§ Requirement: In the entries below, find the line with "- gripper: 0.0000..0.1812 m" and the line with "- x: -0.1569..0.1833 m". Return those two lines and all lines between them, exactly.

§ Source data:

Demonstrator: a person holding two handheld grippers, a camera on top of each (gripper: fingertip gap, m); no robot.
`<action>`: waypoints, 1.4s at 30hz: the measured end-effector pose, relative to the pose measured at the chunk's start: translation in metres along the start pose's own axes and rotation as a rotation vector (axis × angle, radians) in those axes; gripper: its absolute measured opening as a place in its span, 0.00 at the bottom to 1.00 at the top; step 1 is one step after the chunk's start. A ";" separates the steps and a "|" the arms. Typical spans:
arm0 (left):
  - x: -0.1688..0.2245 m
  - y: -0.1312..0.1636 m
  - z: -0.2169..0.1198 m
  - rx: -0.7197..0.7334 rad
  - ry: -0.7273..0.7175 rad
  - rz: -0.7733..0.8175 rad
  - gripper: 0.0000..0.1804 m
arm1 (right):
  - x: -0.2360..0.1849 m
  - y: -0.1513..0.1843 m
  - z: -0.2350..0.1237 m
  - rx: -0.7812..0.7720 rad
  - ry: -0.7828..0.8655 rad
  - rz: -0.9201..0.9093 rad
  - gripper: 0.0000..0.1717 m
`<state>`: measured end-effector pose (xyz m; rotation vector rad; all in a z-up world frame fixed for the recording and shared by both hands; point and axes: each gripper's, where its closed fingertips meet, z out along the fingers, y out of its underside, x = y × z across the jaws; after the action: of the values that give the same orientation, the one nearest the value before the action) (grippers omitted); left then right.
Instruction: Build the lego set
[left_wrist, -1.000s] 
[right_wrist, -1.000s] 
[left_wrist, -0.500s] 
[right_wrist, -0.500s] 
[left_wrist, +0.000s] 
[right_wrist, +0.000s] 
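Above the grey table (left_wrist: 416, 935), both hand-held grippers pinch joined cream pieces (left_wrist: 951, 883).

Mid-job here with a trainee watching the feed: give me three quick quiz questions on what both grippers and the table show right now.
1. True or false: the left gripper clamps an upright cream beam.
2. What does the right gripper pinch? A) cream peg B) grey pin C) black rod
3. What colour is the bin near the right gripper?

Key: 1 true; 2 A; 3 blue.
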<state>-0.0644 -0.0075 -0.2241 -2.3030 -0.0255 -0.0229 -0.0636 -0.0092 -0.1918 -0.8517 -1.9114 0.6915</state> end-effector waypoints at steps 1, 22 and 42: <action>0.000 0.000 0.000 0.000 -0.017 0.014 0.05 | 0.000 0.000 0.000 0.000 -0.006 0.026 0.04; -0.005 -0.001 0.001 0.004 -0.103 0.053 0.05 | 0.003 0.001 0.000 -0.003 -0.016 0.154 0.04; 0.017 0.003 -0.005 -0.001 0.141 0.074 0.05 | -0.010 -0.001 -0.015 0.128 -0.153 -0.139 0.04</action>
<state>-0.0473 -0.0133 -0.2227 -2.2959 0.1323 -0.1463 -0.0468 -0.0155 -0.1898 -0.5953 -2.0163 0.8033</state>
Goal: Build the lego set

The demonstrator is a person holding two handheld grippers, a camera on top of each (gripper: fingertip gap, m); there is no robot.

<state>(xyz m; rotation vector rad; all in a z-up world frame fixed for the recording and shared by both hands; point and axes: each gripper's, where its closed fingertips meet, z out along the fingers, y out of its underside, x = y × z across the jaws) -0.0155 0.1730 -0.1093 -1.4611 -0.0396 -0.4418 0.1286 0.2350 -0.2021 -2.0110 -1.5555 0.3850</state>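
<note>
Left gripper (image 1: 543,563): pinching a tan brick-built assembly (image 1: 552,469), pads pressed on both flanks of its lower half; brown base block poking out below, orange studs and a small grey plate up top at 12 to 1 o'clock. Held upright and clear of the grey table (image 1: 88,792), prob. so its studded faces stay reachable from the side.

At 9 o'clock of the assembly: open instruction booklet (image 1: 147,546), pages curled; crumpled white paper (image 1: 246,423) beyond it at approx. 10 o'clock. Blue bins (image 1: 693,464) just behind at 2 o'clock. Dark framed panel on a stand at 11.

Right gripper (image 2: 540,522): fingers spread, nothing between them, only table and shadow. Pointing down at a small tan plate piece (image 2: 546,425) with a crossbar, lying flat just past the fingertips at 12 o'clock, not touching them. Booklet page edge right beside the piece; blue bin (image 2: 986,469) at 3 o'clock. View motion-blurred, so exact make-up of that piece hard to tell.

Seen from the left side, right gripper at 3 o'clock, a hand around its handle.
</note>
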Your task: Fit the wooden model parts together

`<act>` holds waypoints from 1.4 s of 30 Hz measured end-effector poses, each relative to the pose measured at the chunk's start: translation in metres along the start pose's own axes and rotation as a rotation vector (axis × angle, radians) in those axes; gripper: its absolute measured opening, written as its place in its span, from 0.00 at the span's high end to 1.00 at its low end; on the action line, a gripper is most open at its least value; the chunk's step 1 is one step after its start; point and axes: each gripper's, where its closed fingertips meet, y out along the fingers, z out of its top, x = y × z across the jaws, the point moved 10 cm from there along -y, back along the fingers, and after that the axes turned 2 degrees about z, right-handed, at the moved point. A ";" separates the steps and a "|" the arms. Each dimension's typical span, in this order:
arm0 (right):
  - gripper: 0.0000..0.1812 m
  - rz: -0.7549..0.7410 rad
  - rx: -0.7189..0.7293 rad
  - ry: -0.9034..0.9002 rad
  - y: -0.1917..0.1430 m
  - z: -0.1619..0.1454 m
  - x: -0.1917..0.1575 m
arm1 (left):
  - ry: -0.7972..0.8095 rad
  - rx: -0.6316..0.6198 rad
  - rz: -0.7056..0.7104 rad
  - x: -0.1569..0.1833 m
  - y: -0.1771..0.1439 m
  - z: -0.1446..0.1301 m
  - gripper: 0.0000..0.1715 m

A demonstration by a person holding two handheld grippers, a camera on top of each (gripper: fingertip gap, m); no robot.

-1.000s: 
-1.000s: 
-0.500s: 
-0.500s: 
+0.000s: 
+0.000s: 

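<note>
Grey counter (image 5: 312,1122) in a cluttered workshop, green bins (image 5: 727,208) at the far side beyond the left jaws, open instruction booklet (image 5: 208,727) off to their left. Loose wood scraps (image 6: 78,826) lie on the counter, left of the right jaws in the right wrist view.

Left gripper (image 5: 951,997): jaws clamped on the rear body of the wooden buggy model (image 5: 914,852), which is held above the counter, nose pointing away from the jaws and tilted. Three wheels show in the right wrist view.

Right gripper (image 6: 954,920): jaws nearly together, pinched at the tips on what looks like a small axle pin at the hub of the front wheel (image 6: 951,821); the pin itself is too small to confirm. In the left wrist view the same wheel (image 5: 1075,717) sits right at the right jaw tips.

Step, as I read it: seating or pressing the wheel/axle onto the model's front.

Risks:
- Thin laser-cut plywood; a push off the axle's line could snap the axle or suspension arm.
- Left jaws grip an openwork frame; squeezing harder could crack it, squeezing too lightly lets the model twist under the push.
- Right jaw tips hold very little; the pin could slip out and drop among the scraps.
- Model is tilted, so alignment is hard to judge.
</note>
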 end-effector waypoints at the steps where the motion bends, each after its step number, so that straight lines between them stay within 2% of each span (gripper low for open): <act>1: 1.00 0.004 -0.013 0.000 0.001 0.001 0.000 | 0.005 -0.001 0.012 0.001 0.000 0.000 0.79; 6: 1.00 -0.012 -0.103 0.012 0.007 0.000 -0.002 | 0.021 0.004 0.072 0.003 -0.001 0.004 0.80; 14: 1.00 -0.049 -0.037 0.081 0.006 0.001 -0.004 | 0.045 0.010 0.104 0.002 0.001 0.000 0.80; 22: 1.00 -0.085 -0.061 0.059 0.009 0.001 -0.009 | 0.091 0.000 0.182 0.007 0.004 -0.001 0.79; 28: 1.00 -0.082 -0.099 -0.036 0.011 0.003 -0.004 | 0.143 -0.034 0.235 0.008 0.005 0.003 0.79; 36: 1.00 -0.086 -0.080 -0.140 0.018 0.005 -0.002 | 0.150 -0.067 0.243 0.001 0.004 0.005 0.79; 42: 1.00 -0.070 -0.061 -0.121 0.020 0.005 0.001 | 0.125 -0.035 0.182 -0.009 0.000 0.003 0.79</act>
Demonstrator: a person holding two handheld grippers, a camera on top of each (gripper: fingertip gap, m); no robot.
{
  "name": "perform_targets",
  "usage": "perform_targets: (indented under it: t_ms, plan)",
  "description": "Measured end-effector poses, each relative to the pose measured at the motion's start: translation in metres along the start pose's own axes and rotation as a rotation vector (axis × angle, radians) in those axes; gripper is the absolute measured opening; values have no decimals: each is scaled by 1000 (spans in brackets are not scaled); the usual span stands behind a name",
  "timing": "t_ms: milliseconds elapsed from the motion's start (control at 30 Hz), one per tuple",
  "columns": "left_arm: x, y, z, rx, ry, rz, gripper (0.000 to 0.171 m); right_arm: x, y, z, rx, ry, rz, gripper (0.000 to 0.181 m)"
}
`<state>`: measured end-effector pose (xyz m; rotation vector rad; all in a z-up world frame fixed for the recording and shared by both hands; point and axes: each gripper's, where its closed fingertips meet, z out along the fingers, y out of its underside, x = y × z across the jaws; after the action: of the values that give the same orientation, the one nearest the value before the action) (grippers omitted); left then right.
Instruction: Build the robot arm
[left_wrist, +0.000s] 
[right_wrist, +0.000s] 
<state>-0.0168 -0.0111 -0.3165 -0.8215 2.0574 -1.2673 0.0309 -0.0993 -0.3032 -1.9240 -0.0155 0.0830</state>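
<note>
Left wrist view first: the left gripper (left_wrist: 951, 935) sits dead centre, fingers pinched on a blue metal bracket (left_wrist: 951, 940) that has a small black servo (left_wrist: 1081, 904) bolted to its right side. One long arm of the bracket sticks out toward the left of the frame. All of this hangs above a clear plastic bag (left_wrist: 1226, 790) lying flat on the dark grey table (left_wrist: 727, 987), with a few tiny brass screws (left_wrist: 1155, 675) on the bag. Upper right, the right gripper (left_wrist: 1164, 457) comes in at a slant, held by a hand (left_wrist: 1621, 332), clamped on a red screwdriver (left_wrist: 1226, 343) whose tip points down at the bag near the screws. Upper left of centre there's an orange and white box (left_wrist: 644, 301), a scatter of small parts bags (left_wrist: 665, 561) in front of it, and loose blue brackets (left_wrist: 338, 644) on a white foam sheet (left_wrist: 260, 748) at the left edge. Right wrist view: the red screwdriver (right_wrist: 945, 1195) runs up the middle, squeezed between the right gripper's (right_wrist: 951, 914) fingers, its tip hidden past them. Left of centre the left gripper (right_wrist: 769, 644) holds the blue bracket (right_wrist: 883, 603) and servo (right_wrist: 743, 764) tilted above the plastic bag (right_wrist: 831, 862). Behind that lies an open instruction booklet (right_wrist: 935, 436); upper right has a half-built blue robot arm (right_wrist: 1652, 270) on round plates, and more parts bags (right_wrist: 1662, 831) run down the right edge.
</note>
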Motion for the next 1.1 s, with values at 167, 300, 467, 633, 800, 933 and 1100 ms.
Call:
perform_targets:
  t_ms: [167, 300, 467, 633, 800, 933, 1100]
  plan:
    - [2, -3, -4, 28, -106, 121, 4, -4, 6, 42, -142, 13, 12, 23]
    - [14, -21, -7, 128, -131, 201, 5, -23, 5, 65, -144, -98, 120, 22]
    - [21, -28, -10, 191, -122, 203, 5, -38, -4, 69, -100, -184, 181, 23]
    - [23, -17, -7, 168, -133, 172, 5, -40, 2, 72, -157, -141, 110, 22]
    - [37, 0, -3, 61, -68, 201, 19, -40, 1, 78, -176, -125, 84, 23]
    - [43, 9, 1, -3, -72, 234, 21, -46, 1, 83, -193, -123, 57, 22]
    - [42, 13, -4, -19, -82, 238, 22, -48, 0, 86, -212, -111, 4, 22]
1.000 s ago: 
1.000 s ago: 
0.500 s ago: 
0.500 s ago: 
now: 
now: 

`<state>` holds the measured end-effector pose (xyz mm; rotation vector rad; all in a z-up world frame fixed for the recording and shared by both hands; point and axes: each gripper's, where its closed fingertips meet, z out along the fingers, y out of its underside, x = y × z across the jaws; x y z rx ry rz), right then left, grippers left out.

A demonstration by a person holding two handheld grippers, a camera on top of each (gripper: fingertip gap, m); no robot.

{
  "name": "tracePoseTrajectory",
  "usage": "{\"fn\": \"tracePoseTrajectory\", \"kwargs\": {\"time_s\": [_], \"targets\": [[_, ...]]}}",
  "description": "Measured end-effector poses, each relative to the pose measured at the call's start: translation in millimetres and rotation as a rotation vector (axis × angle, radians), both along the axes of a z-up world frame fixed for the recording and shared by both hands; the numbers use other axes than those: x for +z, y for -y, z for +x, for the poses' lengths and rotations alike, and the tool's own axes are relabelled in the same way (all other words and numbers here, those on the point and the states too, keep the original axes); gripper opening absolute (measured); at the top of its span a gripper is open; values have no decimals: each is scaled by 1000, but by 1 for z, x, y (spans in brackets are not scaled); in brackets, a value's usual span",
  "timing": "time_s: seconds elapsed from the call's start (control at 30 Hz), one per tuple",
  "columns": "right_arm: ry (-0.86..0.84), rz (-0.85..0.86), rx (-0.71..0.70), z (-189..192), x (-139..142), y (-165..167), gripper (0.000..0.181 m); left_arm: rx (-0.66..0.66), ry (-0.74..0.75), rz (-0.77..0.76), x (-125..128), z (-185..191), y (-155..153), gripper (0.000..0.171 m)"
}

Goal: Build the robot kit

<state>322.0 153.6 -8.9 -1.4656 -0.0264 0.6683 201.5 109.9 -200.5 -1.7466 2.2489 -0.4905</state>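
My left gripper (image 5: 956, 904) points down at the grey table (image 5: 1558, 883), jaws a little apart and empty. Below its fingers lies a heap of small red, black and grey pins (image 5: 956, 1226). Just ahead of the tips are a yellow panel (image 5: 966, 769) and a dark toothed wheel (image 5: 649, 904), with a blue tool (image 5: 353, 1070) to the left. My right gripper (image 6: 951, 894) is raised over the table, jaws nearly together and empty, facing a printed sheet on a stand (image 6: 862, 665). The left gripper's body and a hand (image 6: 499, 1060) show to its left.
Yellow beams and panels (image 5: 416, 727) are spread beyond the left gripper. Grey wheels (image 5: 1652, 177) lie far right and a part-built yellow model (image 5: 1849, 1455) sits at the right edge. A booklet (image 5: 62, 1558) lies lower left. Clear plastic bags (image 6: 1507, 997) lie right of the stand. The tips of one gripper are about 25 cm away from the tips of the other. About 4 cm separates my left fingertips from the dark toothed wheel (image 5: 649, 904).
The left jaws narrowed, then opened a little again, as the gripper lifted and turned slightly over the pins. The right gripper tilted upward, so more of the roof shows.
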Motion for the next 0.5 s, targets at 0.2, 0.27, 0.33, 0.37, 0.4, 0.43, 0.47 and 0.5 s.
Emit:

§ Result below:
  - gripper: 0.0000..0.1812 m
  - rz: -0.7549..0.7410 rad
  - rx: -0.7189..0.7293 rad
  - ry: -0.9034..0.9002 rad
  - y: -0.1917..0.1430 m
  - z: -0.1619..0.1454 m
  - x: -0.1917..0.1575 m
arm1 (left):
  - ry: -0.7972..0.8095 rad
  - rx: -0.6316..0.6198 rad
  - rz: -0.7056..0.7104 rad
  - x: -0.1569..0.1833 m

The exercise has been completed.